# Royflex 1



## TuxXtreme (Oct 18, 2009)

Hi everyone! 

Just wanted to ask how good is a Royflex 1, I recently acquiered one as a gift...

Sorry for no photos of it


----------



## Buckster (Oct 18, 2009)

TuxXtreme said:


> Hi everyone!
> 
> Just wanted to ask how good is a Royflex 1, I recently acquiered one as a gift...
> 
> Sorry for no photos of it


Run some film through that TLR and find out!    Be sure to post results here!  :thumbup:


----------



## TuxXtreme (Oct 18, 2009)

Buckster said:


> TuxXtreme said:
> 
> 
> > Hi everyone!
> ...



Yeah I guess 

I used the built-in adapter, so now I can use 35mm film (It's impossible to find 6x6 near...)


----------



## Buckster (Oct 18, 2009)

TuxXtreme said:


> Buckster said:
> 
> 
> > TuxXtreme said:
> ...


It's 120.  a 6x6 TLR is a medium format camera and takes 120 film.  It's readily available, and much bigger and better than 35mm.


----------



## TuxXtreme (Oct 18, 2009)

Buckster said:


> It's 120.  a 6x6 TLR is a medium format camera and takes 120 film.  It's readily available, and much bigger and better than 35mm.

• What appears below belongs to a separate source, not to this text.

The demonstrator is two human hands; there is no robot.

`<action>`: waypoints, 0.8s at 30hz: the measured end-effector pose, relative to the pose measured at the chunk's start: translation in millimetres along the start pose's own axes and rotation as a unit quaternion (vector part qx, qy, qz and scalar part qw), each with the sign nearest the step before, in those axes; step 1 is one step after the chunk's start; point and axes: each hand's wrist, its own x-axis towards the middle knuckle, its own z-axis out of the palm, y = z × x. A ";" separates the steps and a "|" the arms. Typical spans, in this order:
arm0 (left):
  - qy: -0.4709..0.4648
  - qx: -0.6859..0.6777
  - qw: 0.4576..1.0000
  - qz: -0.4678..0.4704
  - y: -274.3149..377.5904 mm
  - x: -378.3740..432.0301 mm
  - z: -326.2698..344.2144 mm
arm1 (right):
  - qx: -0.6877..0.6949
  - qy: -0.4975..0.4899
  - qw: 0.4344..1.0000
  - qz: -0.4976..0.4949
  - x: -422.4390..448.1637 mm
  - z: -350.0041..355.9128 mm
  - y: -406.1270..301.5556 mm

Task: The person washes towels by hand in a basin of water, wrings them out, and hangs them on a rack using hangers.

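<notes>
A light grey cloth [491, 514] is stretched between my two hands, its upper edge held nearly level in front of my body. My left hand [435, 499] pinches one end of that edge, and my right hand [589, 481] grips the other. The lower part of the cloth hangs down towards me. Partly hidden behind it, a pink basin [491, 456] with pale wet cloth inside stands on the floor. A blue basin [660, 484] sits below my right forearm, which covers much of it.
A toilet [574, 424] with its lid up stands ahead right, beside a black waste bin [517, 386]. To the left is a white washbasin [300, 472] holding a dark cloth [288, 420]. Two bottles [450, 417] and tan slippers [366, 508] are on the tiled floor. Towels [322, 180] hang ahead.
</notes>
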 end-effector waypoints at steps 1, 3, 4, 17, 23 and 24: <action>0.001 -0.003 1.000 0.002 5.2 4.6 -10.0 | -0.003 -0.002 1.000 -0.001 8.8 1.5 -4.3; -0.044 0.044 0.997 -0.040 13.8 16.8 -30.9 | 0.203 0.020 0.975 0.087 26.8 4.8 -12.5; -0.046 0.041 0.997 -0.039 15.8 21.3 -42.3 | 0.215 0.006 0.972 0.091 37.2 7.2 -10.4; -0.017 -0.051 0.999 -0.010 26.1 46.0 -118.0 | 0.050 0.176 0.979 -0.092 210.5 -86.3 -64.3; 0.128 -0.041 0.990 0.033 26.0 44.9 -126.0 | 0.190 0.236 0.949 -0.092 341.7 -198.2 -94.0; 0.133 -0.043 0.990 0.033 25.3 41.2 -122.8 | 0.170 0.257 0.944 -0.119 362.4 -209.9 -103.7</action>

Sorry  That's what I meant but my brain wasn't connected with my hands... But I'll check on it again


----------



## Mitica100 (Oct 22, 2009)

TuxXtreme said:


> Hi everyone!
> 
> Just wanted to ask how good is a Royflex 1, I recently acquiered one as a gift...
> 
> Sorry for no photos of it



*This* should give us the rest an idea about how your Royflex looks like.


----------